§ **DIRECTIONS FOR THIS TASK**: Determine the number of lines in the data below that contain the string "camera", and respond with that number alone.

§ **SOURCE DATA**:
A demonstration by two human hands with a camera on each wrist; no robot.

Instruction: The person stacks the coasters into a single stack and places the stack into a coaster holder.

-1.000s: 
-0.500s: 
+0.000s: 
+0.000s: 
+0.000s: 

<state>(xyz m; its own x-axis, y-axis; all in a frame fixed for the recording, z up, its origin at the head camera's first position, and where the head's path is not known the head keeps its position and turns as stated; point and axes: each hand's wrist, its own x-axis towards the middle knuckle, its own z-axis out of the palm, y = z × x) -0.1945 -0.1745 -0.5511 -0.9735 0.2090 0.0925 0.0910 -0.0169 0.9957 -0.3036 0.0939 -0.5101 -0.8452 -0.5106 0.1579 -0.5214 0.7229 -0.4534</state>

§ **TASK RESPONSE**: 2